Amidst the signs of progress in Iraq, two cautionary notes: despite the Maliki government’s solidification of its hold on power by military means, very few of the major political challenges to national reconciliation have been addressed, let alone solved; and the security gains of the past year have now exerted a “push me-pull you” pressure on Iraqi refugees and internally displaced persons to return to their homes, which have either been appropriated or walled off behind sectarian lines. In other words, having returned the security situation to what resembles a frozen civil war (or a tenuous and sporadically violated ceasefire), we’re now confronted with the difficult, costly and lengthy challenges of nation-building.
Which brings us to Andrew Bacevich’s LA Times op-ed (via AM’s Dr. iRack), which calls into question the broader context of the “Long War.” In essence, Bacevich argues that in setting out to change the world, we’ve weakened ourselves from within. Now, if we don’t rein in our own profligacy and hubris, we’ll no longer have the luxury to engage in nation-building abroad. It’s a convincing argument, if only for the fact that we’re better at national renewal than we are at international transformation. And it’s one worth considering, given that somehow the Iraq War seems to have had little impact on the instinctive reflex in some circles to reach for American military power when faced with a thorny problem, whether it be Iran’s nuclear program or humanitarian crises in Burma and Darfur.
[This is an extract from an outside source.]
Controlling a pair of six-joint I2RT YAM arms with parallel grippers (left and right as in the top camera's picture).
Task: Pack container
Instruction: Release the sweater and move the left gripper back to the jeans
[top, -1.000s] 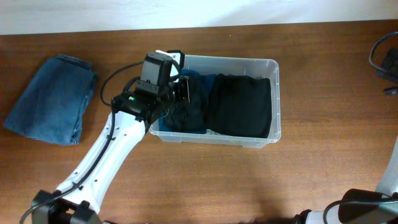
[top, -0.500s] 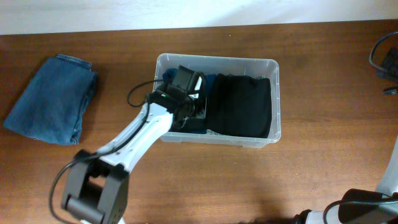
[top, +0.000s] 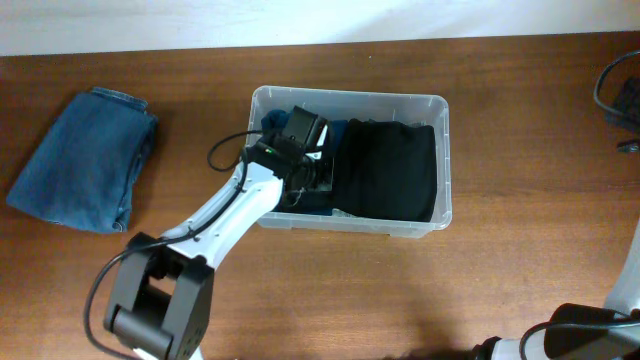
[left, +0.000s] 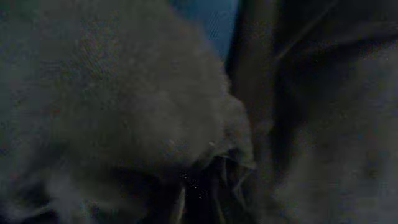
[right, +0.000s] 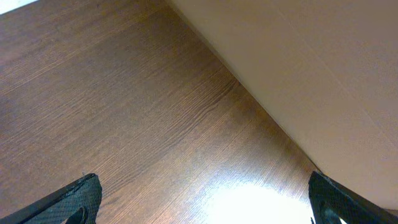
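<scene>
We begin with the wooden table (top: 520, 300), which fills the overhead view; a pale wall (top: 300, 20) borders its far edge.

The container (top: 380, 96) stands upright at the middle of the table, its long side parallel to the far edge. It holds two garments side by side.

The left arm (top: 215, 215) runs from the near edge of the table diagonally over the container's near-left corner. Only parts of the right arm (top: 585, 325) show, at the near-right corner, well apart from the container.

A folded pair of jeans (top: 85, 160) lies flat on the table to the left of the container, not touching it.

The black garment (top: 390, 170) fills the right portion of the container. The dark blue garment (top: 312, 203) occupies the left portion, partly hidden by the arm.

The left gripper (top: 322, 178) is down inside the container, at the seam between the two garments. Its wrist view shows only dark cloth (left: 112, 93) at close range, blurred. We cannot tell how its jaws stand.

The right gripper (right: 208, 205) hangs above bare table beside the wall. Its fingertips (right: 78, 198) sit at opposite lower corners of its wrist view, so the jaws are spread wide and hold nothing.

A black cable (top: 620, 95) lies at the right edge of the table.
</scene>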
Add to that the fact that the U.S. Army is retooling in the image of a counterinsurgency force adapted to stabilization and reconstruction operations, and Bacevich’s assessment becomes pretty dire.
In the aftermath of 9/11, America understandably confused a security threat with a national security threat; a threat to Americans was mistaken for a threat to America. But it also confused the calculus of the terrorist threat for a zero sum game. The impact of the Iraq War (which having been wrongly folded into the “Long War” narrative must now be included in its assessment) has demonstrated that America can both weaken al-Qaida and itself at the same time. That is, in the War on Terrorism, both we and the terrorists can lose.
That Iraq also demonstrates the limits of America’s ability to mold societies in our own image is even more reason for a sober reassessment of the interventionist urge. The way things are shaping up around the world, there will be plenty of situations where we’ll be tempted (perhaps even required) to apply the military lessons we’ve learned in Iraq in other countries, under other circumstances. But unless we integrate the political lessons we’ve learned in Iraq first, we’re likely to meet with the same frustrating results.